Apple o wojnie handlowej USA i Chin

Bardzo liczyłem, że konferencja Samsunga, z uwagi na to, że odbędzie się na żywo, znów zachwyci mnie magią i ekscytacją. Niestety, powiało nudą. Najbardziej flagowe urządzenie zostało pokazane pobieżnie, nowe funkcje omówione pokrótce, a większą część konferencji stanowiły wcześniej nagrane materiały filmowe. Na próżno było szukać pokazów możliwości (np. aparatu) na żywo. Z drugiej strony – co tu pokazywać, skoro nowości względem poprzednika jest tu jak na lekarstwo – to jest kolejny problem dzisiejszych konferencji.

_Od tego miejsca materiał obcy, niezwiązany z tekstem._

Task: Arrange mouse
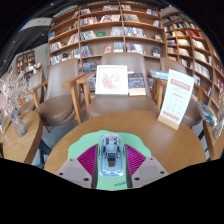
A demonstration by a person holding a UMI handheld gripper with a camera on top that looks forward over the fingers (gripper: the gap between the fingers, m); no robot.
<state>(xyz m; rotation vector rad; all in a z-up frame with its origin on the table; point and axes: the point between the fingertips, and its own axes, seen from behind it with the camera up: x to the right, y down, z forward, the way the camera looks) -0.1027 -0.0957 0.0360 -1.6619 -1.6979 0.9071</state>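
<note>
Bookshelves of pale wood [110,30] far beyond, then round wooden table [70,145] bearing pale green mat [135,152], likely the spot meant for arranging. Small grey-white computer mouse [111,152] pinched between magenta pads [88,160] of gripper [111,166], narrowly parted and pressing both flanks, over mat

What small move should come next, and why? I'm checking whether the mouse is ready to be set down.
Probably a gentle lowering toward the green mat on the round wooden table, then a release. The gripper appears shut on the mouse, with both magenta pads against its sides, and the mat lies right beneath and ahead of it. Whether the mouse already touches the mat cannot be told.
</note>
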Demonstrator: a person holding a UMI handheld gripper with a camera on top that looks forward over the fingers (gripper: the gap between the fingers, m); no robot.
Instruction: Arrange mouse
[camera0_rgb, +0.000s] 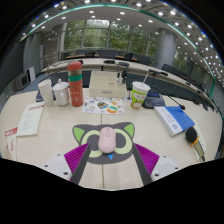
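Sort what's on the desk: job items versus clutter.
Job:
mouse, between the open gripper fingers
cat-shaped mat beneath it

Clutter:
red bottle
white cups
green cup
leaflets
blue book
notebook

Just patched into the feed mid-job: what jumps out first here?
A pale mouse sits on a cat-face mat between the open tongs, with gaps either side. Beyond it on the table, a tall red-and-green can stands beside white cups, and a green cup stands further right.
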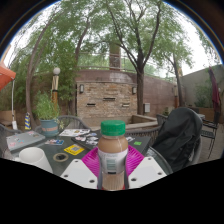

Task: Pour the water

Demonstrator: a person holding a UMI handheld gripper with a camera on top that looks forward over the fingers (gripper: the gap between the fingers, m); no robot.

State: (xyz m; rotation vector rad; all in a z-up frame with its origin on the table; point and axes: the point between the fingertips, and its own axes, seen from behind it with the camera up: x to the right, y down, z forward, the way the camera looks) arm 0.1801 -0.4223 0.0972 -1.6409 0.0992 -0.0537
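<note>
A bottle [113,155] with a green cap, a white label and brown contents stands upright between my gripper's [113,160] fingers. Both magenta pads [93,160] press against its sides, so the gripper is shut on the bottle and holds it above the table [60,145]. A white cup [33,157] stands on the table to the left of the fingers. The bottle's base is hidden below the fingers.
The outdoor table bears a potted plant [47,112], a yellow item [74,150], a dark ring [58,156] and papers [72,132]. A dark jacket hangs over a chair [178,138] at the right. A stone wall [105,98] and trees stand beyond.
</note>
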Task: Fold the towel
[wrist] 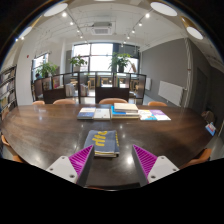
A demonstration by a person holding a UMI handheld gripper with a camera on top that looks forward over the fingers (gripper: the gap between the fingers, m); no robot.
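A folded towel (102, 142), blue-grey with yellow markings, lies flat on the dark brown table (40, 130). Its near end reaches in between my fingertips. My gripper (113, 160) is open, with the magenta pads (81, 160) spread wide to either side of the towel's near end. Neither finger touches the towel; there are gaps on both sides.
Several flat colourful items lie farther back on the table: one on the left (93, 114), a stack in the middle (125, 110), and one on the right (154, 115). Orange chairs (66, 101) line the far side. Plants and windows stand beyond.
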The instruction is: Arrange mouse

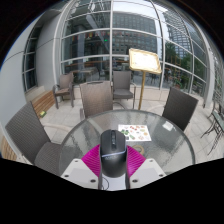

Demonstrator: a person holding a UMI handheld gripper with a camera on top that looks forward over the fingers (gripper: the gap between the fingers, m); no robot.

Postęp technologiczny wyraźnie zwolnił i nowości we flagowcach w ostatnich trzech latach jest jak na lekarstwo. Trudno nie zgodzić się z Łukaszem, że w obecnych czasach wymiana smartfona i przepuszczanie pieniędzy na nowe urządzenie mija się z celem. Mój dwuletni Galaxy S21 Ultra to nadal świetny sprzęt, dzięki któremu mogę zrobić zachwycające zdjęcia, przejrzę Internet, zobaczę, co się dzieje na portalach społecznościowych i odpowiem na maile.

Być może coś w tej kwestii się zmieni, jeśli Apple bądź Samsung pokażą zupełnie nowy produkt, który zrewolucjonizuje życie ludzkie (na miarę smartfona). Liczę, że kiedyś firmy wprowadzą okulary, które będą użytecznym dodatkiem, czymś więcej niż smartwatch. Ponadto Apple z pewnością zrobi duże wydarzenie, jeśli będzie gotowe pokazać światu legendarny Apple Car. Myślę, że to się stanie w ciągu kilku lat.